→ Brief: The records follow. Copy them exactly, but omit the pictures.
[Start of section]
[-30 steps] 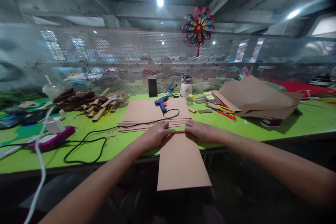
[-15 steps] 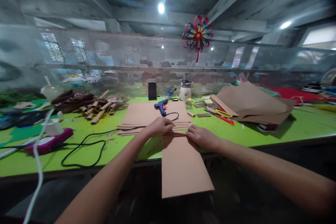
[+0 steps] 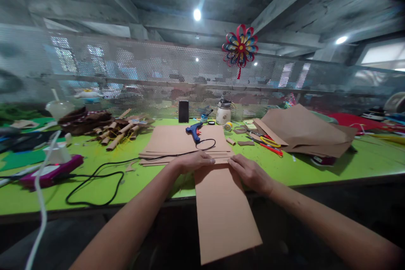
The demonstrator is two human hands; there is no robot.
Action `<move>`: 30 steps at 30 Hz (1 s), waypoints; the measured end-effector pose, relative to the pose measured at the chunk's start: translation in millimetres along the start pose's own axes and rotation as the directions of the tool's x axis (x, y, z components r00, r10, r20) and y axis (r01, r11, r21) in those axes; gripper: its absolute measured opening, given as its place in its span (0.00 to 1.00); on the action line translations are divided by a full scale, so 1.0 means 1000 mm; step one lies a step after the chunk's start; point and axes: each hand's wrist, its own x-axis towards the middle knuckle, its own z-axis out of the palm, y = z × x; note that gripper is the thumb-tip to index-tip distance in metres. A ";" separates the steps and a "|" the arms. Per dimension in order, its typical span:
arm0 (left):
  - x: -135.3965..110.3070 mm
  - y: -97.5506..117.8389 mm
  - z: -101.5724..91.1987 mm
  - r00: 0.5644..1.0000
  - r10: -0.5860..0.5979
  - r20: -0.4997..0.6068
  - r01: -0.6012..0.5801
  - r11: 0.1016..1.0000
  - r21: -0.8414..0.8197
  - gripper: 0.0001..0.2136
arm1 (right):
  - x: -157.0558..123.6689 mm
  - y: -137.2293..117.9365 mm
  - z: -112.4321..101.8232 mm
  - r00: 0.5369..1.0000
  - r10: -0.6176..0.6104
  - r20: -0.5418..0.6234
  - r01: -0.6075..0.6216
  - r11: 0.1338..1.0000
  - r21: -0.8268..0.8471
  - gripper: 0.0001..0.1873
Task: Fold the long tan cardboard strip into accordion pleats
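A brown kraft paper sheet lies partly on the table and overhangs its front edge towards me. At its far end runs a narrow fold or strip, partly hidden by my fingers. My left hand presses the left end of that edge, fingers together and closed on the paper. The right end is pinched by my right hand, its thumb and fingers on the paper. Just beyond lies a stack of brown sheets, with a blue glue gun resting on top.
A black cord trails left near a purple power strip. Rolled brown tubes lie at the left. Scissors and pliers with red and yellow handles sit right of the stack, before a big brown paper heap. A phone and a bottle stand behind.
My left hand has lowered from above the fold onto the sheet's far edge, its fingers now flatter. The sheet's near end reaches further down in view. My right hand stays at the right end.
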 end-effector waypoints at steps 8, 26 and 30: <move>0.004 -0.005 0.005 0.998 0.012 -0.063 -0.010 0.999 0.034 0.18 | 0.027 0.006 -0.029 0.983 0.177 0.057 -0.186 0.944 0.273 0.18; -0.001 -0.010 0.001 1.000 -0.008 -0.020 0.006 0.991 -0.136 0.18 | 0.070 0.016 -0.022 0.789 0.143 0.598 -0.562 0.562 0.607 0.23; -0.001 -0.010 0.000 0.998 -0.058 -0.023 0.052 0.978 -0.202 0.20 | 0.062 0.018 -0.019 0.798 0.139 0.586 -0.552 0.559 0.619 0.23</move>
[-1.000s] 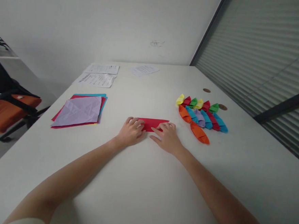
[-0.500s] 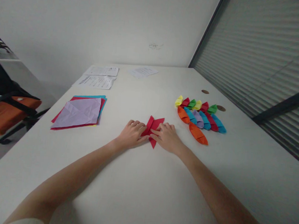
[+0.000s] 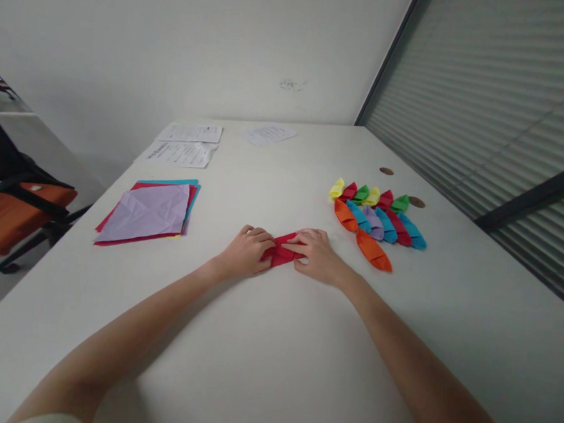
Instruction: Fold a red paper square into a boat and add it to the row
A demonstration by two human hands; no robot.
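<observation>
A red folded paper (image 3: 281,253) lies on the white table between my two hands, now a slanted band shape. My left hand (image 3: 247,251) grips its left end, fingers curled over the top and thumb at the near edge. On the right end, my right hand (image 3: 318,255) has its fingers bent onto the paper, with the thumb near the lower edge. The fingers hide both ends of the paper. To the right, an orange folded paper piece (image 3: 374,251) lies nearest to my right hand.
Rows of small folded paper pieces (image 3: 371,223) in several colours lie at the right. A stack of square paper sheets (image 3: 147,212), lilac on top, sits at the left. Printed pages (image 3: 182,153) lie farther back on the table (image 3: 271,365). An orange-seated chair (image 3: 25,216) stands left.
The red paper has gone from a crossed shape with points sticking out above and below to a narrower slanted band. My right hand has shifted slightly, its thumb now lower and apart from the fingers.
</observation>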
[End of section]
→ Written solution:
[-30 steps] 
[-15 steps] 
[+0 steps] 
The demonstrator is two human hands; there is no robot.
Action `<move>`: 30 steps at 30 Hz (1 s), waypoints; the measured end-effector pose, relative to the pose measured at the chunk's start: translation in millimetres along the start pose's own axes and rotation as the directions of the tool's x axis (x, y, z components r00, r10, r20) and y axis (r01, r11, r21) in those axes; gripper: its absolute measured opening, given as its place in its span (0.00 to 1.00); on the action line translations are divided by a full scale, so 1.0 means 1000 mm; step one lies a step after the chunk's start; point and axes: each hand's wrist, its own x-axis towards the middle knuckle, its own z-axis out of the palm, y = z × x; note that gripper is the thumb-tip to index-tip distance in metres. A ";" separates the steps and a "|" the arms. Per dimension in order, its typical span:
arm0 (left):
  - x: -135.3965..110.3070 mm
  - y: -97.5506..117.8389 mm
  - z: -101.5724..91.1987 mm
  - r00: 0.5644..1.0000
  - r10: -0.5860..0.5979
  - r20: -0.4997..0.6068
  - r01: -0.6012..0.5801
  - r11: 0.1016..1.0000
  - r21: -0.8414..0.8197
  - gripper: 0.0001..0.2136
arm1 (right):
  - x: -157.0558..123.6689 mm
  - y: -137.2293..117.9365 mm
  - z: -112.4321..101.8232 mm
  - r00: 0.5369..1.0000
  - r10: -0.6176..0.6104
  - r20: -0.5418..0.6234
  - r01: -0.6075..0.6216
  - r11: 0.1338..1.0000
  - r21: -0.8268..0.8471
  - gripper: 0.0001..0.1873
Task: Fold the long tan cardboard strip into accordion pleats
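A brown kraft paper sheet lies partly on the table and overhangs its front edge towards me. At its far end runs a narrow fold or strip, partly hidden by my fingers. My left hand presses the left end of that edge, fingers together and closed on the paper. The right end is pinched by my right hand, its thumb and fingers on the paper. Just beyond lies a stack of brown sheets, with a blue glue gun resting on top.
A black cord trails left near a purple power strip. Rolled brown tubes lie at the left. Scissors and pliers with red and yellow handles sit right of the stack, before a big brown paper heap. A phone and a bottle stand behind.
My left hand has lowered from above the fold onto the sheet's far edge, its fingers now flatter. The sheet's near end reaches further down in view. My right hand stays at the right end.
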 end-effector waypoints at steps 8, 26 and 30: <move>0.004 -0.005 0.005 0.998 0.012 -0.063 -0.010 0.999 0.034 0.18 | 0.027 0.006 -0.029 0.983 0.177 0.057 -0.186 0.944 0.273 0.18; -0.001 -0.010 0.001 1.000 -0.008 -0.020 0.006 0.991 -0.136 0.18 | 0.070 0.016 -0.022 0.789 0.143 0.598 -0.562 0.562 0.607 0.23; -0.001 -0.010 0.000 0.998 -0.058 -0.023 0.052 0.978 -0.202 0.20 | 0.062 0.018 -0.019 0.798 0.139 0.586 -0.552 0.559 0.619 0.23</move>
[-1.000s] 
[-0.500s] 
[+0.000s] 
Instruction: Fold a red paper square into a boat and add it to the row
A demonstration by two human hands; no robot.
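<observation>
A red folded paper (image 3: 281,253) lies on the white table between my two hands, now a slanted band shape. My left hand (image 3: 247,251) grips its left end, fingers curled over the top and thumb at the near edge. On the right end, my right hand (image 3: 318,255) has its fingers bent onto the paper, with the thumb near the lower edge. The fingers hide both ends of the paper. To the right, an orange folded paper piece (image 3: 374,251) lies nearest to my right hand.
Rows of small folded paper pieces (image 3: 371,223) in several colours lie at the right. A stack of square paper sheets (image 3: 147,212), lilac on top, sits at the left. Printed pages (image 3: 182,153) lie farther back on the table (image 3: 271,365). An orange-seated chair (image 3: 25,216) stands left.
The red paper has gone from a crossed shape with points sticking out above and below to a narrower slanted band. My right hand has shifted slightly, its thumb now lower and apart from the fingers.
</observation>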

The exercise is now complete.